**EXERCISE PROMPT**. If a line below contains the word "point", count it; give only the total.

**DATA SHOWN**.
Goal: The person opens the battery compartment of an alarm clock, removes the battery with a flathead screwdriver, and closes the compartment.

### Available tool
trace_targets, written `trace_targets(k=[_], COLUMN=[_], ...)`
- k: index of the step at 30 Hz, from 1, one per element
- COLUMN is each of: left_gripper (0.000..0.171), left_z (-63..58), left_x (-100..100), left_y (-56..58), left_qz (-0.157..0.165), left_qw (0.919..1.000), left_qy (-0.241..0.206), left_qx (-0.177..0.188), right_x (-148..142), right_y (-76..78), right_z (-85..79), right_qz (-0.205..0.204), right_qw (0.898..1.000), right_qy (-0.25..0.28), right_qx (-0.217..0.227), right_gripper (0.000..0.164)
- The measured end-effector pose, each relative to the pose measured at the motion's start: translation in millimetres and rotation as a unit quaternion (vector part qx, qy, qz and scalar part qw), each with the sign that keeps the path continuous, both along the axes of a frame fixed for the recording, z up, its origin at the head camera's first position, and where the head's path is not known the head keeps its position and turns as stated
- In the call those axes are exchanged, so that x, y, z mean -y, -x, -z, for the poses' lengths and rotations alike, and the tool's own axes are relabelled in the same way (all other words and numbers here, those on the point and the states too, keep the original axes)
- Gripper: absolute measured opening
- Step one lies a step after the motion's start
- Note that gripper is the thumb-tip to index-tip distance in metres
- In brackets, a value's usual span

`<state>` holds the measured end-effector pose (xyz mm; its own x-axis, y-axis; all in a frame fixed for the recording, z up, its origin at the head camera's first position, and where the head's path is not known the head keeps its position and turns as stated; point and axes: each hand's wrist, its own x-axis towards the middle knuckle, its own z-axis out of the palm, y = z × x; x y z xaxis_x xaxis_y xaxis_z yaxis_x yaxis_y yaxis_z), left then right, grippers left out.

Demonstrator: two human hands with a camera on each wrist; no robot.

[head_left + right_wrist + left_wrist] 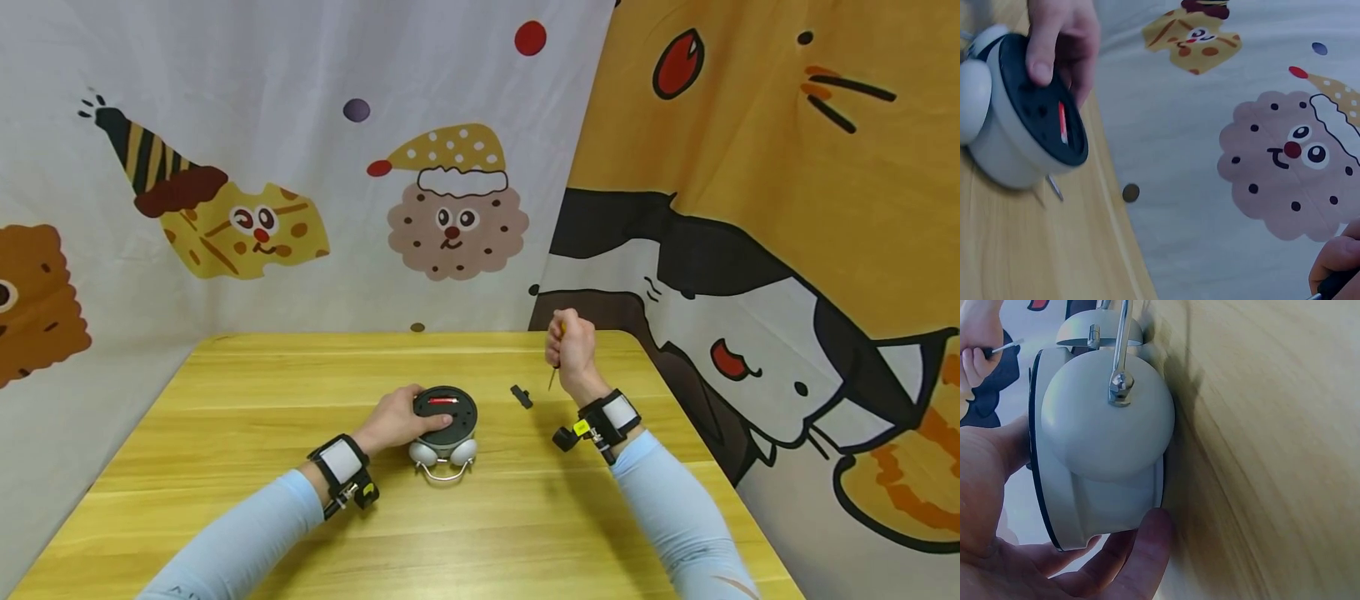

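A white twin-bell alarm clock lies face down on the table, its black back turned up and its bells toward me. In the back, a red battery shows inside an uncovered compartment. My left hand holds the clock from the left, thumb on the back and fingers round the side of the case. Raised to the right of the clock, my right hand grips a screwdriver in its fist, the thin metal shaft slanting down. Between the clock and this hand lies a small black battery cover.
The wooden table ends at a far edge just beyond the hands. Behind it and along the right side hang printed cloths with cartoon figures. Each wrist wears a strapped camera.
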<state>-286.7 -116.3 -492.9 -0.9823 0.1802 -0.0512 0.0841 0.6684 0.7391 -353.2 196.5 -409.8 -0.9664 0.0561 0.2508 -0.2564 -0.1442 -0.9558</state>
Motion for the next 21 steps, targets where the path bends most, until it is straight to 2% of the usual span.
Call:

**SOLUTION FOR THIS EXERCISE**. 2